Mostly it focuses on Riverside (CA) youth basketball coach Joe Keller, and his star player Demetrius Walker. In this world, it isn't about playing the game the right way or having balance in life, it's about garnering attention, subjective rankings, and building an empire.
The story begins with Keller, the coach who discovered future NBA star Tyson Chandler, but turned him over to a higher-profile squad and watched others profit off Chandler's success. Keller was determined that history wouldn't repeat itself with Demetrius Walker, a grade-school phenom.
Keller taught his players to press full-time and run up the score. An 8th grader who could dunk was far more valuable than a complete player. Because these things would draw the best kids to his team, and would fuel the machine that would generate uniform and shoe contracts, and put him in a position to negotiate directly with high school and college coaches.

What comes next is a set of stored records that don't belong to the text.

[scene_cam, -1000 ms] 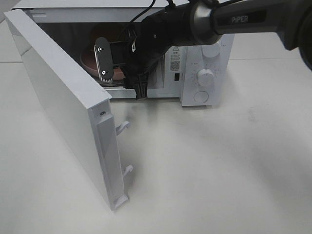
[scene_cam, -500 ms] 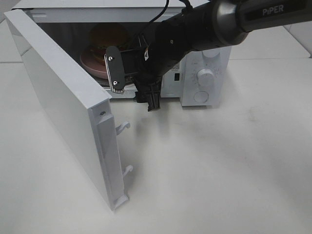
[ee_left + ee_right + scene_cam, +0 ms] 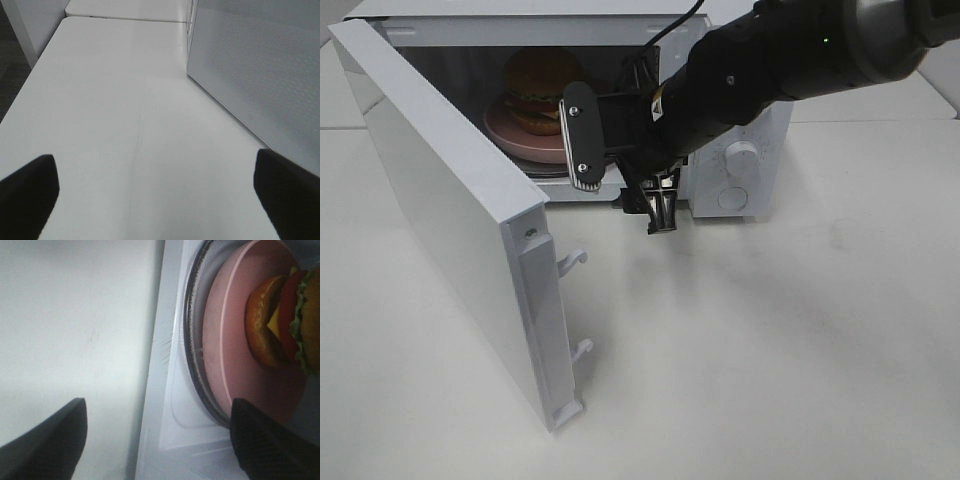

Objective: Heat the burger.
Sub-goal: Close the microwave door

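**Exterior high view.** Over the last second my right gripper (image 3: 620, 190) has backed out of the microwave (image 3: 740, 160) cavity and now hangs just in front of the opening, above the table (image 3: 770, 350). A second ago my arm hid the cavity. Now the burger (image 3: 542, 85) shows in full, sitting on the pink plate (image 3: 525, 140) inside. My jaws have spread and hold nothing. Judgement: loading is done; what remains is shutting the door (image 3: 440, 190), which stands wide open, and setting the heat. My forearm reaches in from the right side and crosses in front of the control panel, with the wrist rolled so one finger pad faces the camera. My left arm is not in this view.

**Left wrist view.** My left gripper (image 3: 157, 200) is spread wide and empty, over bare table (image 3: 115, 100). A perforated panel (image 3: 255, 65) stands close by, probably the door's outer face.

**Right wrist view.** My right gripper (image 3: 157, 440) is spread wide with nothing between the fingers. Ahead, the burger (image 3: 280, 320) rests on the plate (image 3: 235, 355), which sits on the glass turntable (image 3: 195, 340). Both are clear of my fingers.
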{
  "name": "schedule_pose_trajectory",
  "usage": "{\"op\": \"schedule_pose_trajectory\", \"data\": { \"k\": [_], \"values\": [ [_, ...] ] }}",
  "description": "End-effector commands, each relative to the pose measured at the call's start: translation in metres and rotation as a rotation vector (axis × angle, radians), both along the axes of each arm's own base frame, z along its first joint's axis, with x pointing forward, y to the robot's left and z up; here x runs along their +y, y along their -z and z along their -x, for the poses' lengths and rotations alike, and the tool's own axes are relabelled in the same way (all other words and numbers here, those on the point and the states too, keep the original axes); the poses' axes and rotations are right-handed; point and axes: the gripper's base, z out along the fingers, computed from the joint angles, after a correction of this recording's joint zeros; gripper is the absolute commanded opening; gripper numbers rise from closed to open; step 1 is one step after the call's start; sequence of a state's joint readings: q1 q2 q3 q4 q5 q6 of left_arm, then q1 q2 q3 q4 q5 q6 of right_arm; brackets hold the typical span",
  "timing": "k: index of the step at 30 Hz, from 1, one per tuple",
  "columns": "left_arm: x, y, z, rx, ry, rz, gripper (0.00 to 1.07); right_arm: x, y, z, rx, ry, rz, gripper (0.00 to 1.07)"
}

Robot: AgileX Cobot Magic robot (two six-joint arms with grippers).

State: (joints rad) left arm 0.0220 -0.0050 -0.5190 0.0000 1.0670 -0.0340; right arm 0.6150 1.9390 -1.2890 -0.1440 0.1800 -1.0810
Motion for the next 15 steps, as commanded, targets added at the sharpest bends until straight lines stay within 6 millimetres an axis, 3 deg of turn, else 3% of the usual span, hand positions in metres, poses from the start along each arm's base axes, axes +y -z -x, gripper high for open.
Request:
{"op": "schedule_pose_trajectory", "data": {
  "k": [1, 15],
  "values": [
    [0.000, 0.001, 0.001, 0.000, 0.001, 0.001, 0.98, -0.017, -0.008, 0.007, -0.003, 0.032, -0.014, 0.76],
    [0.000, 0.001, 0.001, 0.000, 0.001, 0.001, 0.98, -0.045, -0.027, 0.039, 0.008, 0.100, -0.071, 0.76]
  ]
}}
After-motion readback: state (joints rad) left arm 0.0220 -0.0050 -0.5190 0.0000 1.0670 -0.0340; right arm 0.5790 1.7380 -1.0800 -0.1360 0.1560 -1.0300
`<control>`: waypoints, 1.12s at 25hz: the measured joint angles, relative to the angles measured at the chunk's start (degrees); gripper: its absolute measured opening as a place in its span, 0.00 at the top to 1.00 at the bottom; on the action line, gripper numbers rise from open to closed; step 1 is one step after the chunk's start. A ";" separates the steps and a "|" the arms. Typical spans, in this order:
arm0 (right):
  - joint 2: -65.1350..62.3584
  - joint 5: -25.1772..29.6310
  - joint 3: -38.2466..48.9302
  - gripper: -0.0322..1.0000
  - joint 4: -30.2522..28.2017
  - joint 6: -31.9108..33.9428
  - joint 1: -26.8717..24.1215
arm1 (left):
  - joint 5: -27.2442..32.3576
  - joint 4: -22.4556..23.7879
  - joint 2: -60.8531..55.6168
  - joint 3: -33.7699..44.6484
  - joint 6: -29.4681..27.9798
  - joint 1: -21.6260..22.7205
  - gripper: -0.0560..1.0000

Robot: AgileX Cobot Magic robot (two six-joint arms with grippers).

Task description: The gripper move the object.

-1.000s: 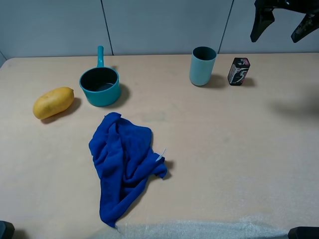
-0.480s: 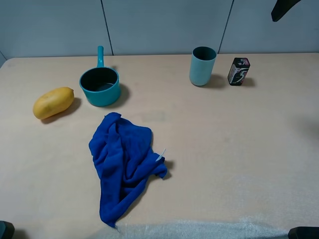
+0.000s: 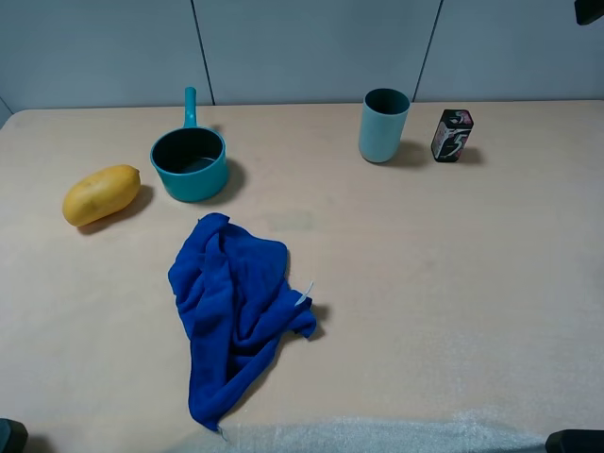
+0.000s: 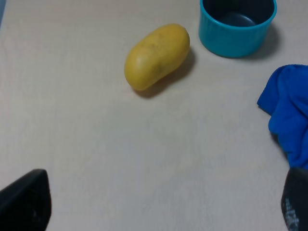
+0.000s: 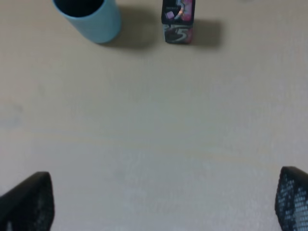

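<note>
The object, a small black box point(image 3: 453, 135) with pink, green and white marks, stands upright on the table just right of the teal cup point(image 3: 384, 125). It also shows in the right wrist view point(image 5: 178, 21), beside the cup point(image 5: 89, 17). My right gripper point(image 5: 161, 207) is open and empty, high above the table and well back from the box. In the exterior view only a dark tip of it point(image 3: 591, 9) shows at the top right corner. My left gripper point(image 4: 161, 211) is open and empty above bare table near a yellow mango point(image 4: 156, 55).
A teal saucepan point(image 3: 190, 160) stands at the back left, with the mango point(image 3: 101, 194) to its left. A crumpled blue cloth point(image 3: 234, 307) lies in the middle front. The table's far edge point(image 3: 302, 104) meets a grey wall.
The right gripper has risen and moved off to the upper right, almost out of the exterior view. The box, cup and other objects have not moved.
</note>
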 joint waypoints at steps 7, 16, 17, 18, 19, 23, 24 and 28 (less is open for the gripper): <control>-9.64 0.00 8.98 0.30 0.05 0.00 0.00 | 0.00 0.00 0.00 0.00 0.00 0.00 0.03; -25.59 0.06 21.25 0.30 0.11 0.00 0.00 | 0.00 0.00 0.00 0.00 0.00 0.00 0.03; -27.77 0.06 22.59 0.30 0.11 0.00 0.00 | 0.00 0.00 0.00 0.00 0.00 0.00 0.03; -29.67 0.06 23.87 0.30 0.04 0.00 0.00 | 0.00 0.00 0.00 0.00 0.00 0.00 0.03; -32.10 0.11 24.90 0.30 0.00 0.00 0.00 | 0.00 0.00 0.00 0.00 0.00 0.00 0.03; -41.35 -1.31 29.02 0.30 -0.76 0.00 0.00 | 0.00 0.00 0.00 0.00 0.00 0.00 0.03; -43.67 -1.88 30.01 0.30 -1.07 0.00 0.00 | 0.00 0.00 0.00 0.00 0.00 0.00 0.03; -51.64 -3.30 33.82 0.30 -2.32 0.00 0.00 | 0.00 0.00 0.00 0.00 0.00 0.00 0.03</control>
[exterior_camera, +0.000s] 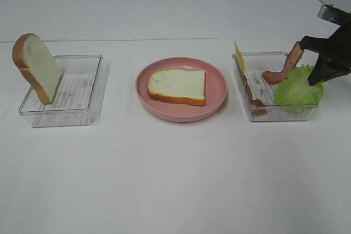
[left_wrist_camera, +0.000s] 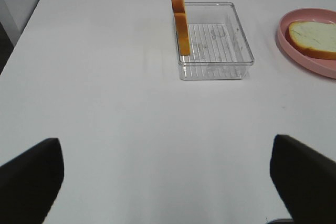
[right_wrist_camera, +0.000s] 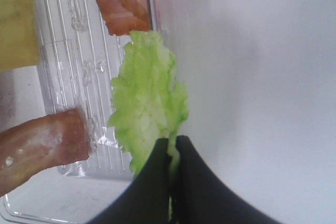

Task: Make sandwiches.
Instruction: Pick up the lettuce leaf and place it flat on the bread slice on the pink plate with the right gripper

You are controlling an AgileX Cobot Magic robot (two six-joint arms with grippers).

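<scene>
A white bread slice [exterior_camera: 177, 85] with tan crust lies flat on the pink plate [exterior_camera: 216, 105] at the centre. A second bread slice [exterior_camera: 37, 67] leans upright in the left clear tray [exterior_camera: 82, 100]; it also shows in the left wrist view [left_wrist_camera: 180, 17]. The right clear tray [exterior_camera: 258, 110] holds a yellow cheese slice [exterior_camera: 239, 57], bacon strips [exterior_camera: 283, 69] and a ruffled green lettuce leaf [exterior_camera: 299, 89]. My right gripper [exterior_camera: 317, 78] is shut on the lettuce leaf's edge [right_wrist_camera: 149, 111] at the tray's right rim. My left gripper [left_wrist_camera: 168, 174] is open and empty over bare table.
The table's far edge runs behind the trays. The right arm's black body [exterior_camera: 334, 47] hangs over the right tray's far corner. The plate's edge shows in the left wrist view [left_wrist_camera: 310, 61].
</scene>
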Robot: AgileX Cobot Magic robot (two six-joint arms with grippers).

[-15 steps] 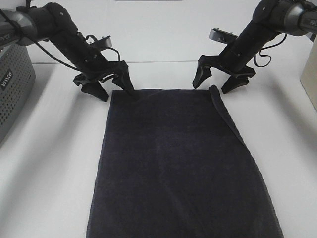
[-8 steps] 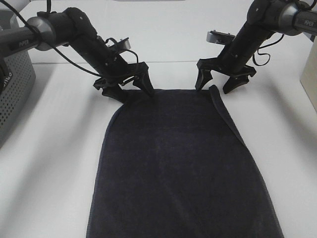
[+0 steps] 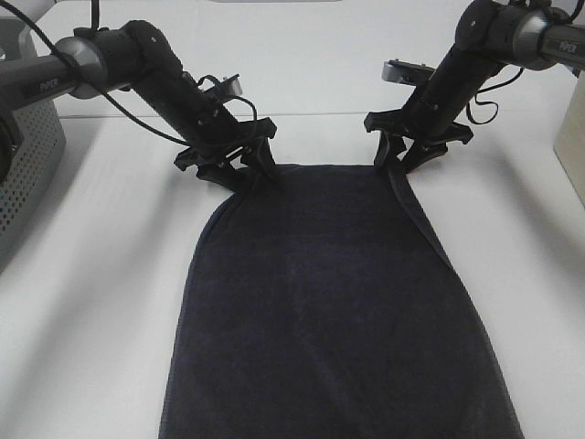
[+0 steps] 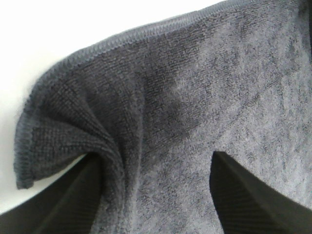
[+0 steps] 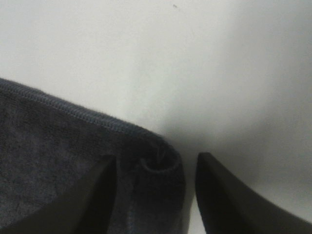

As a result Walker transferred in and out of districts and high schools, before enrolling at Arizona State and winding up (seemingly) happily at New Mexico.
Walker's story, his family life, his notoriety and fade into ignominy, are worthy of a book. As are the story arcs of his teammates, especially those without a core family structure that youth coaches like Keller are able to manipulate with money and swag.
Keller goes from small-time wannabe to a nationally recognized power-broker to a youth basketball camp mogul. His experiences climbing the ladder and whomever he stepped on along the way delivered him to his goal stated at the beginning of the book - to be rich.
Walker has high points and low points along the way. Everything seemed to turn out okay as Walker was a good role player for nationally-ranked New Mexico, but was suspended indefinitely by coach Steve Alford two weeks before the tournament. So the struggle continues for Walker, whose tale is a cautionary one.
But it's not Walker that's broken, it's an unforgiving pipeline that answers to no real governing body. What these youth programs get away with would land NCAA teams on probation or worse.
Dohrmann doesn't offer solutions, but his gritty and stomach-turning look at the system at least sheds light on the exploitation of middle school kids, in extraordinary detail. It should be required reading for any aspiring scholastic athlete or coach.